In an example, the first network node is or includes a first RI Proxy. Additionally or alternatively, the second network node is or includes a second RI Proxy.

Additionally or alternatively, one or more of the network nodes are or include an NF. In another example, one or more of the network nodes are or include an AMF. Additionally or alternatively, one or more of the network nodes are or include an SMF.

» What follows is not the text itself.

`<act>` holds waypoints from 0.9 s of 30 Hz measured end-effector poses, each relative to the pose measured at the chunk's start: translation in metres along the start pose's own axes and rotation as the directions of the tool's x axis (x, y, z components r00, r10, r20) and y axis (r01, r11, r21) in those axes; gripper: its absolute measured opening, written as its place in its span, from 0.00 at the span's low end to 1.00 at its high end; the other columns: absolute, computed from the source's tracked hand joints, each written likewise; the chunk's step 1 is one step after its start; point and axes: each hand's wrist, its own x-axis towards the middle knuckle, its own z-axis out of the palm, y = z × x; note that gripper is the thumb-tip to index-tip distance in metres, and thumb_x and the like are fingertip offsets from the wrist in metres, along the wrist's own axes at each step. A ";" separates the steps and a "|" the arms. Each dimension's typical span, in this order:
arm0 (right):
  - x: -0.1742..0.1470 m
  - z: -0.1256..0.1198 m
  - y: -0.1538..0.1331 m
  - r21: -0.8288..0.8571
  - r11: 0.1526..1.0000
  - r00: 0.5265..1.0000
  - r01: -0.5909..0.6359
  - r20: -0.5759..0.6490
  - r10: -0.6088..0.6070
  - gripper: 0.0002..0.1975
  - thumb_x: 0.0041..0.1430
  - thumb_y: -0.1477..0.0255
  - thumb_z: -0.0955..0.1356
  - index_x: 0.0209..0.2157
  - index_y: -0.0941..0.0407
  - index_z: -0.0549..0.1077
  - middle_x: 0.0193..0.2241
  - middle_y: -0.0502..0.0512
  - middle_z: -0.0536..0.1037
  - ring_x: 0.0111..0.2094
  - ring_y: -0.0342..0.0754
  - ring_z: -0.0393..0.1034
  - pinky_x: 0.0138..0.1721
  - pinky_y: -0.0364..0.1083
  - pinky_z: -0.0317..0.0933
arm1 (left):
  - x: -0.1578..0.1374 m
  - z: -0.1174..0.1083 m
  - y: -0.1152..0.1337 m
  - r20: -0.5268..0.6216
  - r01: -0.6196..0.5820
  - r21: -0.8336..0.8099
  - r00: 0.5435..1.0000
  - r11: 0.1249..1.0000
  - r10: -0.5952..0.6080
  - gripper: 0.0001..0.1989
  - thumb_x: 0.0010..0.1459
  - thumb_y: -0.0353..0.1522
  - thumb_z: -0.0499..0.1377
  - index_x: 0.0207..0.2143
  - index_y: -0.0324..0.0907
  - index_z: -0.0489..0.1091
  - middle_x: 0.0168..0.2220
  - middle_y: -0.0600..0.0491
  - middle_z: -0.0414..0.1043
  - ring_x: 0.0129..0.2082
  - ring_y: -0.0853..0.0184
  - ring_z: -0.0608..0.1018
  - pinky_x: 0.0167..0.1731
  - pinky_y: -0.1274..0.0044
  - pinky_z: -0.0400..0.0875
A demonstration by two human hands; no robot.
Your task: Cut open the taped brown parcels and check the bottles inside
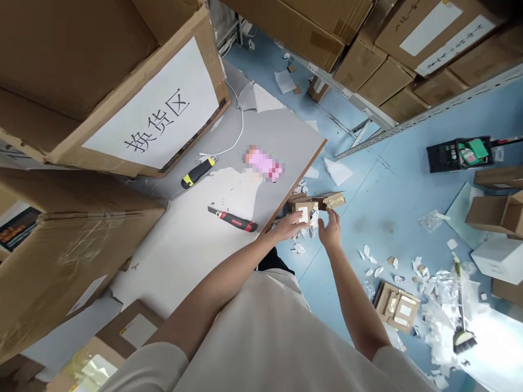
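Past the table's edge, my left hand (291,225) reaches out with its fingers stretched over a small brown cardboard box (312,209) with a white label. Whether the fingertips touch the box is unclear. My right hand (330,231) is on the box's other side, fingers apart, just below an open cardboard piece (335,200). Crumpled clear plastic and paper scraps lie around the box. On the table (196,239) are a red-and-black utility knife (233,219), blade out, a yellow-and-black utility knife (199,172) and a blurred pink item (263,163).
Large cardboard boxes (81,239) crowd the table's left side; one carries a printed sign (159,120). Shelving with boxes (368,71) stands at upper right. A black basket (460,155), a broom (463,337), flattened cardboard (396,307) and scattered scraps lie on the blue floor (359,179).
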 end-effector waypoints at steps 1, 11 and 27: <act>0.018 0.009 -0.021 0.000 0.995 0.994 0.101 0.037 -0.101 0.25 0.61 0.65 0.59 0.57 0.60 0.61 0.55 0.69 0.64 0.59 0.58 0.57 0.57 0.58 0.55 | -0.008 -0.010 -0.002 -0.013 0.015 -0.017 1.000 1.000 -0.015 0.21 0.52 0.32 0.62 0.50 0.39 0.69 0.49 0.39 0.73 0.49 0.55 0.76 0.46 0.67 0.72; 0.127 0.108 -0.159 -0.217 0.822 0.821 0.526 0.381 -0.425 0.29 0.56 0.62 0.67 0.57 0.58 0.63 0.64 0.69 0.50 0.66 0.66 0.37 0.60 0.65 0.39 | -0.130 -0.110 -0.033 -0.519 0.071 -0.128 0.845 0.989 -0.128 0.21 0.51 0.42 0.62 0.45 0.41 0.68 0.43 0.44 0.75 0.46 0.58 0.77 0.52 0.62 0.67; -0.088 0.127 -0.336 0.552 0.359 -0.046 0.753 0.588 -0.807 0.20 0.60 0.70 0.63 0.53 0.59 0.67 0.46 0.61 0.75 0.43 0.51 0.72 0.50 0.51 0.64 | -0.416 -0.079 -0.078 -0.924 -0.232 -0.320 -0.140 0.918 -0.357 0.22 0.45 0.46 0.64 0.38 0.41 0.68 0.36 0.50 0.71 0.38 0.66 0.75 0.44 0.70 0.69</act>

Although features and elements are described above in particular combinations, one of ordinary skill in the art will appreciate that each feature or element can be used alone or in any combination with the other features and elements. In addition, the methods described herein may be implemented in a computer program, software, or firmware incorporated in a computer-readable medium for execution by a computer or processor. Examples of computer-readable media include electronic signals (transmitted over wired or wireless connections) and computer-readable storage media. Examples of computer-readable storage media include, but are not limited to, a read only memory (ROM), a random access memory (RAM), a register, cache memory, semiconductor memory devices, magnetic media such as internal hard disks and removable disks, magneto-optical media, and optical media such as CD-ROM disks, and digital versatile disks (DVDs). A processor in association with software may be used to implement a radio frequency transceiver for use in a WTRU, UE, terminal, base station, RNC, or any host computer.